* **Task requirements**
Nothing but a number should be given: how many lines of the records include "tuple"?

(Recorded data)
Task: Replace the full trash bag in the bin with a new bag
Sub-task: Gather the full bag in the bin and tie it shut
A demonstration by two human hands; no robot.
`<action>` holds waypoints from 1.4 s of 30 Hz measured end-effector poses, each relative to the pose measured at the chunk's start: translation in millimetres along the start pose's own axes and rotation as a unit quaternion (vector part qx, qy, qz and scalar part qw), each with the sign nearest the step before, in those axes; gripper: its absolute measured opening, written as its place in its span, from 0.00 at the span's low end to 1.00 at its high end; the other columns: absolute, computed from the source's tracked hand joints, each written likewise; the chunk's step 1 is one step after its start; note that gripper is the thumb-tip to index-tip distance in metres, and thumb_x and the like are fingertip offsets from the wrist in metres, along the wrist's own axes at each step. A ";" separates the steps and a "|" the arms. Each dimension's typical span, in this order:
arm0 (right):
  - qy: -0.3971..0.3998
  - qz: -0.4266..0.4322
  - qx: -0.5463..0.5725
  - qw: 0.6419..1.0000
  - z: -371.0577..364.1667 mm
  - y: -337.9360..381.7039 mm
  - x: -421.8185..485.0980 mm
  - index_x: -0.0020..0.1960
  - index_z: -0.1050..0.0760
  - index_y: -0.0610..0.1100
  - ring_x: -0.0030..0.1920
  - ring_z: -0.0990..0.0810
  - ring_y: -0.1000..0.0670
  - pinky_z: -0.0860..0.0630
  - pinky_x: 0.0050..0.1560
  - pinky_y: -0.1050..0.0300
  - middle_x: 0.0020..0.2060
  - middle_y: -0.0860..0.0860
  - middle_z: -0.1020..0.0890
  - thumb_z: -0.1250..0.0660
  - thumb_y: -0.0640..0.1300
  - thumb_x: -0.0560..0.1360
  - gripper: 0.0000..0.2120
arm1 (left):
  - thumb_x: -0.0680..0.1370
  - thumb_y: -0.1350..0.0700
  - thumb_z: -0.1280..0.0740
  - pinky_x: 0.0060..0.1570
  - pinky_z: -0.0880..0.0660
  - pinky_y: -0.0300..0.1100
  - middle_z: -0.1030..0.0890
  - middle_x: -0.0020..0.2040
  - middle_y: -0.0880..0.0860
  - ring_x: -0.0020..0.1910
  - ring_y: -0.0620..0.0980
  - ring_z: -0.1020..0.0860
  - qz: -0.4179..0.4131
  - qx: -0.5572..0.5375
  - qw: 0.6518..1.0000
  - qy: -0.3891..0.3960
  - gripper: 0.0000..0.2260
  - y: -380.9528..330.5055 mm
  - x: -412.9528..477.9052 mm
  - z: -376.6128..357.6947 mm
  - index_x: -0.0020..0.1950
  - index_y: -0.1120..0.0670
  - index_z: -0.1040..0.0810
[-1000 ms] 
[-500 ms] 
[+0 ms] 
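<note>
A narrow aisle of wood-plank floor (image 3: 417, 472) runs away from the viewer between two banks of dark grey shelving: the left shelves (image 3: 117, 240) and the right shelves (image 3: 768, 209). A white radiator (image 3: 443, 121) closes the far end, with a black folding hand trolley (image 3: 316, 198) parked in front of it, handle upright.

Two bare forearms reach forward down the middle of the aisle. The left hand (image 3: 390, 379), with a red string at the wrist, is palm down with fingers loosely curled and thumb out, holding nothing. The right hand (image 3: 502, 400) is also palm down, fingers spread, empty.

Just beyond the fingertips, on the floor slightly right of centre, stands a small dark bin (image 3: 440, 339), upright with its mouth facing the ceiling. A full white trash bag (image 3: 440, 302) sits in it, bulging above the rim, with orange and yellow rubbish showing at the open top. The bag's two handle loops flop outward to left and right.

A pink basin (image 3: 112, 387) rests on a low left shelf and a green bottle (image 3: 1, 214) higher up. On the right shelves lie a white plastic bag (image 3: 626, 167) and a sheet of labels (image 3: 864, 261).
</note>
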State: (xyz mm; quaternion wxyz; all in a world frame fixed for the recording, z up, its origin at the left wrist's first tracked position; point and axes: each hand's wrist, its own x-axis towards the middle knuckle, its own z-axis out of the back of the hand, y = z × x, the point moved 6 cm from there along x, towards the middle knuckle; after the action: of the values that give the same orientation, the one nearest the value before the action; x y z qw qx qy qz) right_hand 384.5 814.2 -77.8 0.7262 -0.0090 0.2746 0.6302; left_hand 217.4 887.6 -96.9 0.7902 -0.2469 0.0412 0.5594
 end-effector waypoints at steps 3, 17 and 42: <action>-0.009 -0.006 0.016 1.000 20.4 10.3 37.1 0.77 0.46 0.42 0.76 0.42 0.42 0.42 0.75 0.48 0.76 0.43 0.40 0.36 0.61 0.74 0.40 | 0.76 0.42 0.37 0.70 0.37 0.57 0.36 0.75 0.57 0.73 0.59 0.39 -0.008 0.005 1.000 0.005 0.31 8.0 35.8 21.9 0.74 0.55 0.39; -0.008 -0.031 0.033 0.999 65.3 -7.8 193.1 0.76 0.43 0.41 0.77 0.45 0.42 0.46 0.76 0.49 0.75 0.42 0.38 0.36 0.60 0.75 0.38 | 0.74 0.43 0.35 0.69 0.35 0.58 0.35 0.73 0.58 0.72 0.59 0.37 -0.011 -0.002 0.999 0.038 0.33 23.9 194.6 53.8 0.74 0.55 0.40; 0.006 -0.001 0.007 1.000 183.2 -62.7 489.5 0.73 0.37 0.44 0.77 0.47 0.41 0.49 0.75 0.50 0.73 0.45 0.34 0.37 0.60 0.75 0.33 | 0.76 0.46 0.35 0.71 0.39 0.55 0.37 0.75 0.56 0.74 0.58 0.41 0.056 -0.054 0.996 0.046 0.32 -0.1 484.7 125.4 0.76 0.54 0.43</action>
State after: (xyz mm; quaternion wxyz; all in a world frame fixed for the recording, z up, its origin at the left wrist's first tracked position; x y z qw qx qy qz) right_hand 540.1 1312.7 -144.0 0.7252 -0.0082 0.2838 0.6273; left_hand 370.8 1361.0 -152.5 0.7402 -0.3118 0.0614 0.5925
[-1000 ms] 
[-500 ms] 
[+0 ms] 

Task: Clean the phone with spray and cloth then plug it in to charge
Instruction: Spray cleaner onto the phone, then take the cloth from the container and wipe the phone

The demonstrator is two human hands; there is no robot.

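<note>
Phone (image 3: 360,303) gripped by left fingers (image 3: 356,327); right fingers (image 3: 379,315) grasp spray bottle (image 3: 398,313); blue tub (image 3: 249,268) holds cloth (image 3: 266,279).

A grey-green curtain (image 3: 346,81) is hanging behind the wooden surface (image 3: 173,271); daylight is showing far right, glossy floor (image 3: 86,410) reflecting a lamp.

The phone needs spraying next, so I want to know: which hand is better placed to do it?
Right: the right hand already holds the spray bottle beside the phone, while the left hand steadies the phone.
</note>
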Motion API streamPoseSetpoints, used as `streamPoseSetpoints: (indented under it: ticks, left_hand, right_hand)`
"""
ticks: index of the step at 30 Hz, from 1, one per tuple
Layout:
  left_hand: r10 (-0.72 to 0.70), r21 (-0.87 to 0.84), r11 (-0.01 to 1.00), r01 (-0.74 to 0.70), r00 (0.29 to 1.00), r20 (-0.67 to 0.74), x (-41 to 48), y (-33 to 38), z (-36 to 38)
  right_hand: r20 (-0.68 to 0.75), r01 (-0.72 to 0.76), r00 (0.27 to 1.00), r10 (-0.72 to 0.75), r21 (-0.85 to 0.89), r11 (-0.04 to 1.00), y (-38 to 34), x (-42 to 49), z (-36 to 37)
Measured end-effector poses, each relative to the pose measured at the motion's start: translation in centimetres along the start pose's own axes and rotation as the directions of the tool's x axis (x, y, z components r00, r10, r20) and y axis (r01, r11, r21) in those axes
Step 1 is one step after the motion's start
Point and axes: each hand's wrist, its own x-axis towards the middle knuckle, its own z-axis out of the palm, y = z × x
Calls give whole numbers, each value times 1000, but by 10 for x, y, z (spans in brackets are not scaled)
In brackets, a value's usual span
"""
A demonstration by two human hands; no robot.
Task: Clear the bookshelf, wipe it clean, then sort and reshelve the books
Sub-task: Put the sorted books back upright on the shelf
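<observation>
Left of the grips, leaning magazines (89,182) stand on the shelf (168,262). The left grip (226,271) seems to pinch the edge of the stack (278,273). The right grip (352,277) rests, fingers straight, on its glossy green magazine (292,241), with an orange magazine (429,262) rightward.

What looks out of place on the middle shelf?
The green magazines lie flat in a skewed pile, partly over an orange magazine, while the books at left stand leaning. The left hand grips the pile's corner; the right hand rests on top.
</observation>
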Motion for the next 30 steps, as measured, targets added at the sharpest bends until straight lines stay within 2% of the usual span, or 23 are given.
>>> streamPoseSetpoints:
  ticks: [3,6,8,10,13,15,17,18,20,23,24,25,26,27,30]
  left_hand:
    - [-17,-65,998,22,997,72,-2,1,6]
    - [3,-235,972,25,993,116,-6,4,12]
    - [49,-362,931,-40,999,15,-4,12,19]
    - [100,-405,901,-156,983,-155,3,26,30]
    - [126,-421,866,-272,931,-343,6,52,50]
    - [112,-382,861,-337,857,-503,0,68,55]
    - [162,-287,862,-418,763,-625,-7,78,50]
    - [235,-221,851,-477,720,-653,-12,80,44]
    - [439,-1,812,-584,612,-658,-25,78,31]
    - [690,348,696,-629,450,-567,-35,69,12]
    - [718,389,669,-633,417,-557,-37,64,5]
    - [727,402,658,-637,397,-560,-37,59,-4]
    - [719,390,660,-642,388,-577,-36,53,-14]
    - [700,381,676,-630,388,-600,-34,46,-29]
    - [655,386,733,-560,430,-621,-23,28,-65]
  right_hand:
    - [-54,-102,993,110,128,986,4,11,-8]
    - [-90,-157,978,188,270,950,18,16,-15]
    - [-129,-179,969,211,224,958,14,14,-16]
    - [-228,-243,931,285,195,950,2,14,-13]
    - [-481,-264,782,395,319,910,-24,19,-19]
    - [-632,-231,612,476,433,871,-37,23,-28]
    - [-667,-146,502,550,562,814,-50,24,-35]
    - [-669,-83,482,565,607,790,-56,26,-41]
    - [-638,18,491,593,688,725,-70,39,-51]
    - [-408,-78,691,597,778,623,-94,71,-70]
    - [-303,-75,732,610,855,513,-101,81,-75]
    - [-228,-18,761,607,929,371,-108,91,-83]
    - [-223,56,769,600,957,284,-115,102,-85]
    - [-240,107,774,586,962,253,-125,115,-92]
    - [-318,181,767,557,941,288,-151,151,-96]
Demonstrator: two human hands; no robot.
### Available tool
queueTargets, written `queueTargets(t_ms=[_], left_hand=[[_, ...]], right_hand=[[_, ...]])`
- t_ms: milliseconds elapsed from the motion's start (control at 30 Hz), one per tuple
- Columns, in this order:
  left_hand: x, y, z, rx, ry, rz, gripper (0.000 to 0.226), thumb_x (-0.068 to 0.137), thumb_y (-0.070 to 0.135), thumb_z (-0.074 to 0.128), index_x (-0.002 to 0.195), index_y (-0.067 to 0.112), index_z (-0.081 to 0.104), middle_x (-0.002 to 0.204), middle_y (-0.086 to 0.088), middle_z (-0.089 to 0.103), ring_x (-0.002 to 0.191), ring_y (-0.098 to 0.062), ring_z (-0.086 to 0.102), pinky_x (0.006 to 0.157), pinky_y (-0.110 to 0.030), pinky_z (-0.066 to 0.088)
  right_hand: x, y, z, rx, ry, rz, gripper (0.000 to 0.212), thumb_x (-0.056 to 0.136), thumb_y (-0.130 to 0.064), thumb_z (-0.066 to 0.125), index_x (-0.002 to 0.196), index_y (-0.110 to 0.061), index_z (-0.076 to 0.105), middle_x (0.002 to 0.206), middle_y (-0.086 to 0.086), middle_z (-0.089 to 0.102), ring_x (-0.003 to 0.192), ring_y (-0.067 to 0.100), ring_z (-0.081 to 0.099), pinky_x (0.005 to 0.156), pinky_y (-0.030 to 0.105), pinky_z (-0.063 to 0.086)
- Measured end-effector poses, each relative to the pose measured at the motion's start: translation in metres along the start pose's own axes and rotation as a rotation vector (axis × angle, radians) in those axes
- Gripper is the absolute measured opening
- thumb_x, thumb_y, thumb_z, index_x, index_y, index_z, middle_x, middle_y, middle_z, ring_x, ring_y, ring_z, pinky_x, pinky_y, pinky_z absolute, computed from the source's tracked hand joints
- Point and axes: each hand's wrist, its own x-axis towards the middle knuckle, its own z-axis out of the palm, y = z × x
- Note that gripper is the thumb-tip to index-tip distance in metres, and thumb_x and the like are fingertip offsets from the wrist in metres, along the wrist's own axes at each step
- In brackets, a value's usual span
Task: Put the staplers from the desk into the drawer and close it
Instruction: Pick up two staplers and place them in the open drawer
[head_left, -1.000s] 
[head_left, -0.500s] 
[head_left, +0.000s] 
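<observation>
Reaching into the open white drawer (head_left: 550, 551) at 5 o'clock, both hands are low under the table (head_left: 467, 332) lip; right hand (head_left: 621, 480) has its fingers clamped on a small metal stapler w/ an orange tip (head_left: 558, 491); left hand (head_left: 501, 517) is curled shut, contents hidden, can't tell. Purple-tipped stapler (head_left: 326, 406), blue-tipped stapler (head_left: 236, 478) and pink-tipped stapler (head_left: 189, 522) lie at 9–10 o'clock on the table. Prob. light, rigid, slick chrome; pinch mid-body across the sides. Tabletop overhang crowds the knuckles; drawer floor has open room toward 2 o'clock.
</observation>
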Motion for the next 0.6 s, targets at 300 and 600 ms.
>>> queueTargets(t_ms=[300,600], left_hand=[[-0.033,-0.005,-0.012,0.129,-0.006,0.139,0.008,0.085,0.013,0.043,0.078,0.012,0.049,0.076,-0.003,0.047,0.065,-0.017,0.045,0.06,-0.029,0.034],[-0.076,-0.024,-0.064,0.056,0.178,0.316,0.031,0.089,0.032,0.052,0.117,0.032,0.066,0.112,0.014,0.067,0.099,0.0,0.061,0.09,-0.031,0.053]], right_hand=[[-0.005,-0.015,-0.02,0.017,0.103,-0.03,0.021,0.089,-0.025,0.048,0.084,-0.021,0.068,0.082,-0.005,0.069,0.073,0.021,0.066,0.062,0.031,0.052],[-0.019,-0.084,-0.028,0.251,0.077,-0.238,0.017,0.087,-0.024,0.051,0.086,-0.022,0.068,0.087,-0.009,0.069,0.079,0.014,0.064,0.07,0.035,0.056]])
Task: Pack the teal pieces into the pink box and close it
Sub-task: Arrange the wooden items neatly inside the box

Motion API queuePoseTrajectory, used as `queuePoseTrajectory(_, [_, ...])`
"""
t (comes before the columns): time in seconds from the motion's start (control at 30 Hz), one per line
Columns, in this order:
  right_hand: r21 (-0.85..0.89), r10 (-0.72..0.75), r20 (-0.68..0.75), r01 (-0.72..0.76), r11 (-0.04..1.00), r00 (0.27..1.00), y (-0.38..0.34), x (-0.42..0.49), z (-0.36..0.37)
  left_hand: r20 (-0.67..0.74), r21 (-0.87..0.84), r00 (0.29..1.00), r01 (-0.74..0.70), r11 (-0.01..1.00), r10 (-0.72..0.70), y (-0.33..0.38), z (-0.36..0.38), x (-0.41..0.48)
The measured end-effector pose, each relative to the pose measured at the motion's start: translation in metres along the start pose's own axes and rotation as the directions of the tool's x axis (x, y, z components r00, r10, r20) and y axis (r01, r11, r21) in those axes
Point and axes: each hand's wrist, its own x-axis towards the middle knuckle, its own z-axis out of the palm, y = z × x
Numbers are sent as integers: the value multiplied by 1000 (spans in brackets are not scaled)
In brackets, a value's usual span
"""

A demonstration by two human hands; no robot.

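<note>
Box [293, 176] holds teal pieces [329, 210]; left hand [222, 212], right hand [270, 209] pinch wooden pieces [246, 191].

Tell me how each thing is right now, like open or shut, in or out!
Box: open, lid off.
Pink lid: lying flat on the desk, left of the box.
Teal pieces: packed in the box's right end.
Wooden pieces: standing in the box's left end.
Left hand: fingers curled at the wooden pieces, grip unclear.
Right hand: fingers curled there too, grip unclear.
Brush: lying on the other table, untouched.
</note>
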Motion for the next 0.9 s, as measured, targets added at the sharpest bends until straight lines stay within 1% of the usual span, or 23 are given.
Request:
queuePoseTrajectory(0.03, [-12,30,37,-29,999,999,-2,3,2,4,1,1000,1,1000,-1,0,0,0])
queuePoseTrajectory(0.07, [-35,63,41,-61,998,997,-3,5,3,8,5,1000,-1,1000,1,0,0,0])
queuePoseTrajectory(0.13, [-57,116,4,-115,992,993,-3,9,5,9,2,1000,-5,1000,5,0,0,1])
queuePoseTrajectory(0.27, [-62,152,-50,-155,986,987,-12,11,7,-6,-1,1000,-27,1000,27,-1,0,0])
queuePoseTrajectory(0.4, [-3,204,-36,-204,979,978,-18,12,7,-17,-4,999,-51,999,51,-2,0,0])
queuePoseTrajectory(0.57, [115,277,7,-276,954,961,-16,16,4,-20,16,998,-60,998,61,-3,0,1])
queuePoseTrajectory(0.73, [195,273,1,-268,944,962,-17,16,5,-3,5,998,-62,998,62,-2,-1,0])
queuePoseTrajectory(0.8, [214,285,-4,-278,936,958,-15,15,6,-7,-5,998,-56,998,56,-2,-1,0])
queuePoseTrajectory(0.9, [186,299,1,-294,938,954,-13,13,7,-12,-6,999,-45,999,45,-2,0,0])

* **Reply to the exercise**
2